• Exercise brief
Transcribe the listing word for word. Begin at its first line and end with the line containing "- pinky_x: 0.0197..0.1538".

***

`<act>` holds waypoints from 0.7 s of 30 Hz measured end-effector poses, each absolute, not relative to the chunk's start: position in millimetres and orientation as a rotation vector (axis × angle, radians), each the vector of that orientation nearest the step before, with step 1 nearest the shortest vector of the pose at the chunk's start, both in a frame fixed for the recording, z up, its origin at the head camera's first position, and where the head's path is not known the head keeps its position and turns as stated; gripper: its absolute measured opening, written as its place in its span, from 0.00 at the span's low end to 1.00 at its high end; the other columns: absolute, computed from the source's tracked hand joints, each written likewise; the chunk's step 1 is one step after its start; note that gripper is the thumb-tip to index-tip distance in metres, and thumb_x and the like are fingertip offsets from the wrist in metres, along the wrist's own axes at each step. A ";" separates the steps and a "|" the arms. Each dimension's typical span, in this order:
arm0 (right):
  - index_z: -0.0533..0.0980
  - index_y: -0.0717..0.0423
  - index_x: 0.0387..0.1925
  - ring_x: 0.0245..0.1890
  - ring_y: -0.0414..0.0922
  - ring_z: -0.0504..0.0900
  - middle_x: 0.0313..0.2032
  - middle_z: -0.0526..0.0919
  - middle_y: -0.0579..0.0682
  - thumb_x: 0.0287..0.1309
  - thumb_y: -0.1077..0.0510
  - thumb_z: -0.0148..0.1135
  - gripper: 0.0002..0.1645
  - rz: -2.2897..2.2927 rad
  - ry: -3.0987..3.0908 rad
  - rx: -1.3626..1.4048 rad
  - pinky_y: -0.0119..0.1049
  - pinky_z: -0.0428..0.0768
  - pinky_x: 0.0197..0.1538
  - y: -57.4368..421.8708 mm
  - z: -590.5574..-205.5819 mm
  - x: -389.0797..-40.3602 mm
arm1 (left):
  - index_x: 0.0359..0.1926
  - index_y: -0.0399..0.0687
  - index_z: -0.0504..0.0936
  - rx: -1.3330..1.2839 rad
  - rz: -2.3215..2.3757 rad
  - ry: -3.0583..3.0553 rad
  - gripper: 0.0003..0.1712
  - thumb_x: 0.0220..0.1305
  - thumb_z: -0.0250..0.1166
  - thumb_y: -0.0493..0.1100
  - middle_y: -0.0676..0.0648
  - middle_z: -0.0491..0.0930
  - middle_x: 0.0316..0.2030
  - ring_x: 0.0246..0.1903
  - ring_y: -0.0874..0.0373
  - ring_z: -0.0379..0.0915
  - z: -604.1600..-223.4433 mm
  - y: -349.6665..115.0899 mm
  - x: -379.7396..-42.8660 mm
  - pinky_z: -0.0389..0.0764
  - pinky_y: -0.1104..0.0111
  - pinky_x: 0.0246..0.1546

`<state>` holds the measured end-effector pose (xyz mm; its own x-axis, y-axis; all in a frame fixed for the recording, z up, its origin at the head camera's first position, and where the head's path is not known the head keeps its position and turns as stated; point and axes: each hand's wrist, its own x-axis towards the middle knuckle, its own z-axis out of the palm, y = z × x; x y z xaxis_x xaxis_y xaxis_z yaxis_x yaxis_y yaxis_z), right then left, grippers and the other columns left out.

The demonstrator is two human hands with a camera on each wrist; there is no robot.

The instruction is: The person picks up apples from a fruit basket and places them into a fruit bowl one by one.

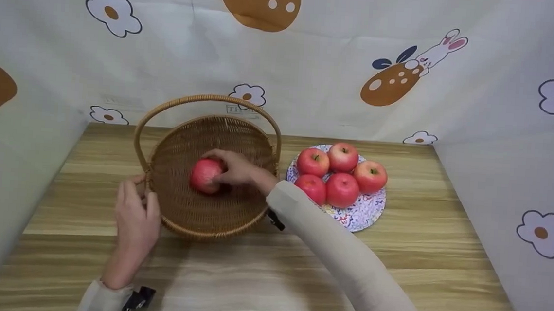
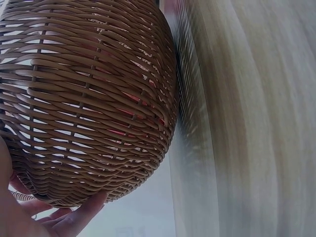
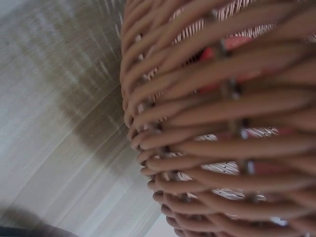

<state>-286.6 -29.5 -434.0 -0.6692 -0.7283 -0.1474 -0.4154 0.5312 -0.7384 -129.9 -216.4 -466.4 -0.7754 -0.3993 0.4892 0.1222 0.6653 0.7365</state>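
Note:
A round wicker basket [image 1: 223,232] with an arched handle stands at the left of the table. My left hand [image 1: 137,214] grips its left rim near the foot of the handle; in the left wrist view the fingers [image 2: 81,212] lie against the woven side. Inside the basket, my right hand [image 1: 237,168] holds a red apple [image 1: 204,176], thumb and fingers around its right side. The right wrist view shows the weave [image 3: 222,128] close up, with red showing through its gaps and the hand itself hidden.
Right of the basket, several red apples [image 1: 342,190] sit on a patterned round plate [image 1: 368,215]. The wood-grain table [image 1: 427,244] meets printed cloth walls [image 1: 321,80] at the back and both sides. My right forearm [image 1: 338,257] passes close by the plate.

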 end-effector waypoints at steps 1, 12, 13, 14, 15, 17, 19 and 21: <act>0.71 0.57 0.73 0.70 0.57 0.74 0.71 0.74 0.60 0.65 0.68 0.68 0.36 -0.947 2.332 -0.933 0.47 0.74 0.70 -29.5 -433.5 -285.9 | 0.56 0.21 0.75 0.210 -1.050 -2.232 0.19 0.71 0.49 0.30 0.28 0.77 0.46 0.40 0.41 0.76 -466.6 -216.4 -129.8 0.71 0.73 0.39; 0.72 0.57 0.72 0.70 0.57 0.74 0.70 0.75 0.60 0.65 0.64 0.69 0.35 -0.904 2.364 -0.960 0.47 0.74 0.71 -24.2 -424.4 -281.5 | 0.56 0.21 0.74 0.218 -1.067 -2.232 0.19 0.71 0.49 0.30 0.29 0.77 0.48 0.40 0.41 0.76 -466.8 -216.7 -129.9 0.70 0.78 0.38; 0.71 0.57 0.72 0.70 0.57 0.74 0.70 0.75 0.60 0.65 0.64 0.69 0.35 -0.901 2.366 -0.966 0.47 0.74 0.70 -23.5 -423.7 -281.2 | 0.57 0.21 0.74 0.220 -1.069 -2.235 0.19 0.71 0.49 0.30 0.29 0.76 0.48 0.40 0.41 0.76 -466.8 -216.8 -129.8 0.70 0.78 0.38; 0.72 0.58 0.72 0.70 0.57 0.74 0.70 0.76 0.60 0.65 0.64 0.69 0.35 -0.898 2.370 -0.978 0.47 0.74 0.70 -22.7 -423.1 -281.0 | 0.57 0.21 0.74 0.219 -1.070 -2.236 0.19 0.71 0.49 0.30 0.28 0.76 0.48 0.40 0.41 0.76 -466.8 -216.8 -129.7 0.70 0.77 0.38; 0.72 0.58 0.72 0.69 0.57 0.75 0.70 0.76 0.60 0.65 0.64 0.69 0.35 -0.898 2.371 -0.988 0.47 0.74 0.70 -22.0 -422.6 -280.8 | 0.57 0.21 0.74 0.217 -1.069 -2.235 0.19 0.71 0.49 0.30 0.28 0.77 0.48 0.40 0.41 0.75 -466.9 -216.8 -129.8 0.69 0.77 0.38; 0.72 0.59 0.72 0.69 0.57 0.75 0.70 0.76 0.60 0.65 0.64 0.69 0.34 -0.903 2.375 -1.001 0.47 0.74 0.70 -20.4 -421.6 -280.2 | 0.57 0.20 0.75 0.213 -1.062 -2.232 0.19 0.71 0.49 0.29 0.28 0.77 0.48 0.38 0.42 0.74 -467.1 -216.7 -130.0 0.69 0.75 0.37; 0.72 0.59 0.71 0.69 0.57 0.75 0.69 0.77 0.60 0.65 0.64 0.68 0.34 -0.916 2.379 -1.011 0.46 0.74 0.70 -18.8 -420.8 -279.4 | 0.56 0.20 0.75 0.208 -1.055 -2.226 0.19 0.70 0.49 0.29 0.27 0.77 0.48 0.37 0.43 0.74 -467.4 -216.4 -130.4 0.69 0.74 0.37; 0.72 0.60 0.71 0.69 0.57 0.75 0.69 0.77 0.60 0.65 0.65 0.69 0.34 -0.934 2.381 -1.017 0.46 0.74 0.70 -17.3 -420.1 -278.4 | 0.56 0.20 0.75 0.203 -1.049 -2.220 0.19 0.70 0.49 0.29 0.27 0.78 0.47 0.37 0.43 0.73 -467.7 -216.1 -130.8 0.69 0.73 0.37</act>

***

• Answer section
`<act>` holds waypoints from 0.7 s of 30 Hz measured end-effector poses, each absolute, not relative to the chunk's start: position in millimetres and orientation as a rotation vector (axis × angle, radians), each the vector of that orientation nearest the step before, with step 1 nearest the shortest vector of the pose at the chunk's start, both in a frame fixed for the recording, z up, its origin at the head camera's first position, and where the head's path is not known the head keeps its position and turns as stated; gripper: its absolute measured opening, written as its place in its span, from 0.00 at the span's low end to 1.00 at its high end; the other columns: absolute, computed from the source's tracked hand joints, each written likewise; the chunk's step 1 is one step after its start; note that gripper is the thumb-tip to index-tip distance in metres, and thumb_x and the like are fingertip offsets from the wrist in metres, along the wrist's own axes at each step. A ";" separates the steps and a "|" the arms. Each dimension's typical span, in this order:
arm0 (right):
  - index_z: -0.0533..0.0980
  - index_y: -0.0717..0.0423
  - index_x: 0.0387..0.1925
  - ring_x: 0.0245..0.1890
  - ring_y: -0.0414..0.0922
  - ring_z: -0.0504..0.0900
  - middle_x: 0.0313..0.2032
  - middle_z: -0.0526..0.0919
  - middle_y: -0.0579..0.0682
  - thumb_x: 0.0287..0.1309
  - thumb_y: -0.1077..0.0510
  - thumb_z: -0.0148..0.1135
  - gripper: 0.0002..0.1645
  - rz: -2.2897..2.2927 rad
  - ry: -3.0987..3.0908 rad
  - rx: -1.3626..1.4048 rad
  - pinky_y: -0.0119..0.1049
  - pinky_z: -0.0428..0.0768
  - pinky_x: 0.0197..0.1538

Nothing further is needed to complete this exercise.